What you are asked to do -> All lines below containing "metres" are to be listed.

Source data ->
<<<<

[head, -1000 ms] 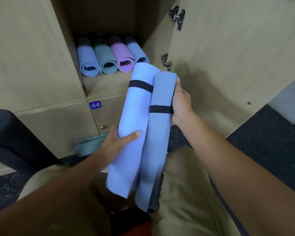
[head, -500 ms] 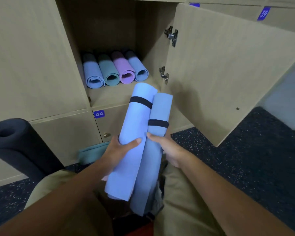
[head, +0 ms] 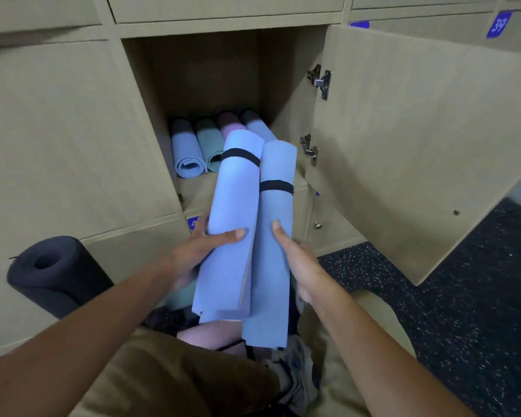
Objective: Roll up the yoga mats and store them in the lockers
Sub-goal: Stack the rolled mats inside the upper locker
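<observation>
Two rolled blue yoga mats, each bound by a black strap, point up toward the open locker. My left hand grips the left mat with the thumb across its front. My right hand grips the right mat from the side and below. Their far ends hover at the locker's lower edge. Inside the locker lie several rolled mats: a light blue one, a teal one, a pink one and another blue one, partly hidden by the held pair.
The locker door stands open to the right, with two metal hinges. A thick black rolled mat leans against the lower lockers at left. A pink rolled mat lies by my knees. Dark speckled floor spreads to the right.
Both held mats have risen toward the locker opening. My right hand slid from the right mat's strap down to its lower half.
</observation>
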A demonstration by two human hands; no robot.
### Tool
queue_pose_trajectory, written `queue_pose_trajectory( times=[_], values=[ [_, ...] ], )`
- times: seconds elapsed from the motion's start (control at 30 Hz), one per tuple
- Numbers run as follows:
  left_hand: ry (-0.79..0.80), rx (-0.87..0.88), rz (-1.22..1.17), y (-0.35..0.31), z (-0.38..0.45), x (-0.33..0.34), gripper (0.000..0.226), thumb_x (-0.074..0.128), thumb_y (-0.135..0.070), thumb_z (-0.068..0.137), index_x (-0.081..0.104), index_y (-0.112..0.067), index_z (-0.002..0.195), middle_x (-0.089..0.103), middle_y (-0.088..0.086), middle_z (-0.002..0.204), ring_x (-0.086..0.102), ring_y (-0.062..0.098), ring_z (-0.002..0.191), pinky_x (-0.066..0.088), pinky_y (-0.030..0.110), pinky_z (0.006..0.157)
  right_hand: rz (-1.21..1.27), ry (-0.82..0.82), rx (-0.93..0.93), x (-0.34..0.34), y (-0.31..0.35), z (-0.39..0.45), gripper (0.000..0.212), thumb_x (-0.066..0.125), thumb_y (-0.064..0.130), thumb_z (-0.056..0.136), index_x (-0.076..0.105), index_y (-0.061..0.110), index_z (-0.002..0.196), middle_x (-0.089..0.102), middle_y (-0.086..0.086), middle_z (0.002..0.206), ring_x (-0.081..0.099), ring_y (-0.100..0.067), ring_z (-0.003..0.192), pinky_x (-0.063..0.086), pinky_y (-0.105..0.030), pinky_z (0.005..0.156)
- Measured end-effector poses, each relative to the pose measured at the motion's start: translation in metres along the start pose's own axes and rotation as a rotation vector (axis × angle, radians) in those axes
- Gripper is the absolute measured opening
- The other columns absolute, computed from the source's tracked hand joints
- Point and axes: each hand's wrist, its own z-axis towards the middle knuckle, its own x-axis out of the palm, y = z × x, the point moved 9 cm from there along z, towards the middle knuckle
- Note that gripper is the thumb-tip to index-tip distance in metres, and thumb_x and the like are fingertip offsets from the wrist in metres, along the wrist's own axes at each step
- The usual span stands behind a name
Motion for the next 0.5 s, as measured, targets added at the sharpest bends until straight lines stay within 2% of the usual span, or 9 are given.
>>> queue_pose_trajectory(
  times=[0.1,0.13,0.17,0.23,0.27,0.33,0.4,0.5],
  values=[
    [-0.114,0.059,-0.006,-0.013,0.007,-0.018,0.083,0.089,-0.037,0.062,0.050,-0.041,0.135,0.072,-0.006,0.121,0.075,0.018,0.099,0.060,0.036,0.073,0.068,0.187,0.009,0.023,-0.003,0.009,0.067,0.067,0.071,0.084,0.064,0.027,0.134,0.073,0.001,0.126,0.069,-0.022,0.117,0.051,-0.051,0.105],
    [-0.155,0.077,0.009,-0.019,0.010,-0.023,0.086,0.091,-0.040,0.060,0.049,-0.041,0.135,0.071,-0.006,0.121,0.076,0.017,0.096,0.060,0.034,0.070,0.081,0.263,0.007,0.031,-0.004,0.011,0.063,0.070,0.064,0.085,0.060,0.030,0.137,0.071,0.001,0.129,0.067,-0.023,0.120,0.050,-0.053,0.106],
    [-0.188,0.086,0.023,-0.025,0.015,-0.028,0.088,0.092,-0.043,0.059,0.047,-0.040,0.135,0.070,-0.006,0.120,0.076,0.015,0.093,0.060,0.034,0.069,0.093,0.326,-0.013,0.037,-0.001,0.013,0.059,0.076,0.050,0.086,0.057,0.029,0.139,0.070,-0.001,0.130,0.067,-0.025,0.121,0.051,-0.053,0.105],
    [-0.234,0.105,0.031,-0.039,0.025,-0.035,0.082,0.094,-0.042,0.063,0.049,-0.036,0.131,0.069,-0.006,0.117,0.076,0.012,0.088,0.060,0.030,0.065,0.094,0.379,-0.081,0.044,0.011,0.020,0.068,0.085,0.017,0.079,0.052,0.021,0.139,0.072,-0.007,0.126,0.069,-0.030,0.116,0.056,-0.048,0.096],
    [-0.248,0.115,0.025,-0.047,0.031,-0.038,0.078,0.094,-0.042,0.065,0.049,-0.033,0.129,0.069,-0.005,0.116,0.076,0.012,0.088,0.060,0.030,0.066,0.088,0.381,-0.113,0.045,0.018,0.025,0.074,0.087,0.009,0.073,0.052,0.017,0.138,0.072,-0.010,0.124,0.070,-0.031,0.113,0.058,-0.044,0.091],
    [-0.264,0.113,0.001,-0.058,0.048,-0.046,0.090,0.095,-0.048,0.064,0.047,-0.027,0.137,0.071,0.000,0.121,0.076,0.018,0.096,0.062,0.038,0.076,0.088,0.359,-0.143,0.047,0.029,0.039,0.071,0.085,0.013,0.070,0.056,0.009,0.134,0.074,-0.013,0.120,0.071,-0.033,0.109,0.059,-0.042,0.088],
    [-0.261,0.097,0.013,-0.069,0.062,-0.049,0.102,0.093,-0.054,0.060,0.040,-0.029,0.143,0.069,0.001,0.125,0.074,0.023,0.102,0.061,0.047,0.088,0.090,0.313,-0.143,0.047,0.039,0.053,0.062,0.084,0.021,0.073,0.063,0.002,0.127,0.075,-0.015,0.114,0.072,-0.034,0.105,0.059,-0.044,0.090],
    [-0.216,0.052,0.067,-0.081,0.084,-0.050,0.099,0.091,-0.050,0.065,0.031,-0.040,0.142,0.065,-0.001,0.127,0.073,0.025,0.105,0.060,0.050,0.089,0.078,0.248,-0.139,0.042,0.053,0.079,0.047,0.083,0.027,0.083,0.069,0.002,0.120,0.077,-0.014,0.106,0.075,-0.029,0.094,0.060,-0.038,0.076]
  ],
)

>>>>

Response to this task ->
- Measured end-effector poses, each relative to the pose measured at the motion's start: translation in metres along the start pose's own axes and rotation as a rotation vector (axis × angle, radians) in those axes
- Note that gripper is the thumb-tip to index-tip distance in metres, and thumb_x and the like are fingertip offsets from the wrist in metres, along the wrist's own axes at each step

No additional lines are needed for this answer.